Сквернословие и мерзомыслие

Сергей Владимирович Жуков
                Сквернословие и мерзомыслие.

   В детстве я никак не мог научиться материться. Впрочем, в те времена, то есть  в 60-е - 70-е годы века 20-го от Рождества Христова, мало кто из детей или   подростков мог похвастаться мастерской, а точнее, заковыристой, изощрённой  руганью.
   
  То ли родители следили за отпрысками строже, то ли  школа работала лучше в области воспитания, но всё же тогда «брань на вороту не висла».

   Нынче на рубеже веков и даже тысячелетий, ругань нецензурная, то есть  недопустимая, стала именоваться «ненормативной  лексикой».
Сколь смягчённо звучит. Это, дескать, не оскорбление, а просто такая часть речи.

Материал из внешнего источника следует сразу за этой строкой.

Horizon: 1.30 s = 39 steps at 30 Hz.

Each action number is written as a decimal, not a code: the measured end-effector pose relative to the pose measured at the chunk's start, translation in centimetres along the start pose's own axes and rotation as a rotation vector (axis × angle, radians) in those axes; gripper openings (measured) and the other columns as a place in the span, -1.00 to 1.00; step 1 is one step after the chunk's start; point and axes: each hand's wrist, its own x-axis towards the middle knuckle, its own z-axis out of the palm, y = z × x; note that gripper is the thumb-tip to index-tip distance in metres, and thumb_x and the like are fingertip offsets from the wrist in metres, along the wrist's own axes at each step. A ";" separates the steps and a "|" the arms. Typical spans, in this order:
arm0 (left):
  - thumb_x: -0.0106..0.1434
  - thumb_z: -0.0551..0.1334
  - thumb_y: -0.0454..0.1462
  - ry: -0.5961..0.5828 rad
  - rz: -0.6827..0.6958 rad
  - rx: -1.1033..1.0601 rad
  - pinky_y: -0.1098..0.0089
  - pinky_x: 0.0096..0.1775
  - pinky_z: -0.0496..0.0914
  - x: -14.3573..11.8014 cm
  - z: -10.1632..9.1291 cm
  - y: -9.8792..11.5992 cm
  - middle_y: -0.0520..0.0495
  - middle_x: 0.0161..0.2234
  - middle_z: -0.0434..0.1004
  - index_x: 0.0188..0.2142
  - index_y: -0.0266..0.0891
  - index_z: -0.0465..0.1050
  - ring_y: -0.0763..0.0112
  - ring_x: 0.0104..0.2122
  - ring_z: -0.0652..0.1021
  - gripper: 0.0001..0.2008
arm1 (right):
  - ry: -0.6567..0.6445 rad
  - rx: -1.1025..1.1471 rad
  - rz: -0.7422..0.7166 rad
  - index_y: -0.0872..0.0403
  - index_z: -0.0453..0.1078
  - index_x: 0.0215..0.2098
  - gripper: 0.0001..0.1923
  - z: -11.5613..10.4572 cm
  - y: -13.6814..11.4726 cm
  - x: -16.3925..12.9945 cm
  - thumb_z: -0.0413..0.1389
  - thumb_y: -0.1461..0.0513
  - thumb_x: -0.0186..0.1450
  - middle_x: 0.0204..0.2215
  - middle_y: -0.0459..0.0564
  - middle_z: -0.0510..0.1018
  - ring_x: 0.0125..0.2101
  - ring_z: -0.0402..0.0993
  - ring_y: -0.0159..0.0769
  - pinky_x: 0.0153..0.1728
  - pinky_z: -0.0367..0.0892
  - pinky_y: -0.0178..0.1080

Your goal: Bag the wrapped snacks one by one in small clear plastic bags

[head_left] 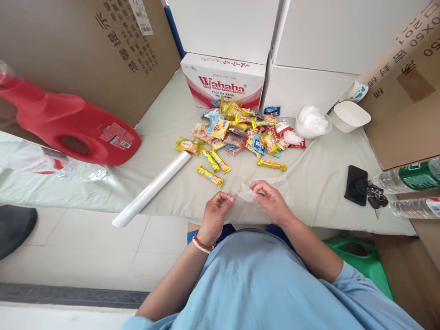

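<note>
Between my two hands stretches a thin clear plastic bag (pixel 244 192), its far part spreading flat to the right over the cloth. My left hand (pixel 219 207) pinches one edge of it between thumb and fingertips. The other edge sits in the closed fingers of my right hand (pixel 268 198). Just beyond lie several yellow snack sticks (pixel 209 175), and one more yellow stick (pixel 271 165) rests on its own to the right. Behind them is a heap of small wrapped snacks (pixel 237 130) in mixed colours.
A white roll (pixel 151 190) lies at the left, overhanging the front edge. Red jug (pixel 79 123) stands farther left. White Wahaba-style printed carton (pixel 223 82) backs the heap. On the right are white bowls (pixel 350 117), a phone (pixel 356 185), keys (pixel 377 195) and bottles (pixel 410 176).
</note>
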 end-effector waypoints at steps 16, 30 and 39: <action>0.13 0.40 -0.20 0.282 0.339 0.550 0.36 -0.22 0.35 7.2 -3.9 7.6 -0.01 -0.25 0.50 -0.23 -0.17 0.47 0.36 -0.27 0.50 -0.77 | 0.292 0.093 0.341 0.05 0.30 -0.42 -0.57 -10.5 0.6 2.6 0.41 0.04 -0.02 -0.46 -0.13 0.51 -0.54 0.33 -0.49 -0.58 0.25 -0.42; 0.35 0.19 -0.19 -0.266 0.710 1.154 -0.05 0.25 0.25 4.4 -5.1 -2.2 -0.23 0.15 0.52 0.01 -0.13 0.52 0.04 0.27 0.40 -0.72 | 0.400 -1.072 0.184 0.09 0.51 -0.17 -0.74 -18.6 1.4 6.0 0.06 0.33 0.22 -0.11 0.10 0.60 -0.19 0.52 -0.19 -0.08 0.36 -0.18; 0.45 0.11 -0.18 -0.403 0.655 1.356 -0.15 0.37 -0.04 2.8 -3.8 -3.1 -0.18 0.34 0.35 0.25 -0.06 0.39 0.08 0.36 0.31 -0.58 | -0.172 -1.387 0.148 0.01 0.57 -0.07 -0.71 -11.8 -0.1 10.9 0.28 0.13 0.25 -0.13 0.08 0.63 -0.19 0.53 -0.11 -0.29 0.29 -0.24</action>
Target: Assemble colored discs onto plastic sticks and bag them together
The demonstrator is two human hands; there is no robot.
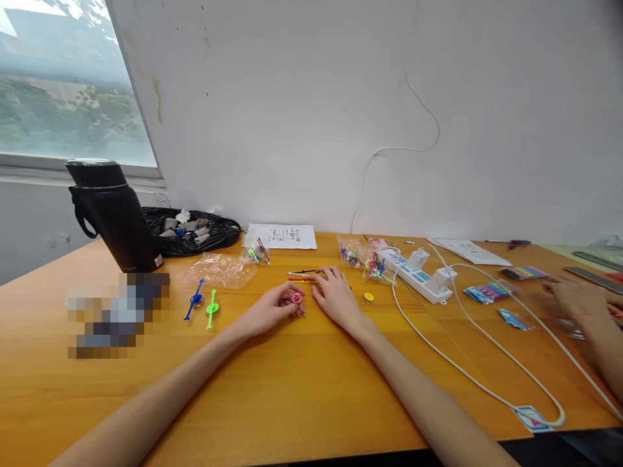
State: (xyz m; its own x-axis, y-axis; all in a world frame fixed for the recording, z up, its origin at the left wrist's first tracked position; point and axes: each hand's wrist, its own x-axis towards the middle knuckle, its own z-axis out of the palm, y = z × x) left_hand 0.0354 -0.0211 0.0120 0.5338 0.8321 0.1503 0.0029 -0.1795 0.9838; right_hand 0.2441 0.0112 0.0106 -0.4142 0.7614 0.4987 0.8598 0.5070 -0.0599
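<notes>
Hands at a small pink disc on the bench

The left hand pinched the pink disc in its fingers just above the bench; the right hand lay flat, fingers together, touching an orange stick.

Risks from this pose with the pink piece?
1. The left hand pinches the small pink disc only at the fingertips; it might slip and roll across the table.
2. The right hand lies over the thin red stick and may flick it away.
3. The loose yellow disc sits near the right wrist, easy to knock.
</notes>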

  Отнюдь себе в заслугу не ставлю, но вплоть до второго года службы, употребить  некоторые бранные словечки, я просто физически не мог.

   Работая в заводе, сначала на сборке радиоаппаратуры, а затем на штамповке  деталей для мотоциклов, постепенно, с перебоями, стал «выстраивать» или   выкидывать такие многоэтажные коленца в брани, что однажды во время игры в  домино удостоился замечания от ныне покойного Юры Шеломина, который был старше  меня на пятнадцать лет.

   Мне же тогда было тридцать годов.
Теперь же, когда пишу эти строки, мне уже сорок шесть лет.  Сейчас уже я, в свою очередь, пытаюсь делать внушения окружающим.

   Странное дело, вроде бы я и жутко грешный человек, и каких только поганых  мыслишек не роится и не клубится в моей больной голове, но отчего-то язык не   поворачивается для извержения брани прилюдно.

   Не изрыгается ругань, и всё тут. Как же похожи слова «ругать» и «рыгать», то  есть извергать пищу, отрыгивать.

   Наверное,всё же ругань - душевные отбросы, которые большинство стремится  выбросить из себя.
   Что же тогда я? Неужели храню в себе, в душе своей всяческую пакость?
Да, сберегаю, и порой втихомолку бранюсь всё теми же словами, когда налечу на  острый угол или запнусь на ровном  месте.

   И всё же произнести сальные словеса во весь голос, во всеуслышание никак не  выходит.

    Язык словно застывает во рту, присыхая к нёбу или прилипая к зеву.
В-общем, не ведаю, что с ним творится, с этим довольно или недовольно много  трудящимся органом, но молчу, когда хочу выругаться и всё тут. Действительно, когда человек молчит, тогда и весь он тут.

   Однако в то же время в мыслях, во взглядах и в слухе я всё-таки жуткий,  страшный греховодник. При взирании на женщин оступаюсь я с пути истинного.
   Да и злобой бессильной преисполняюсь частенько, если оскорбят… А злость почти всегда бессильна.

                Сергей  Жуков.  11|6| 2007.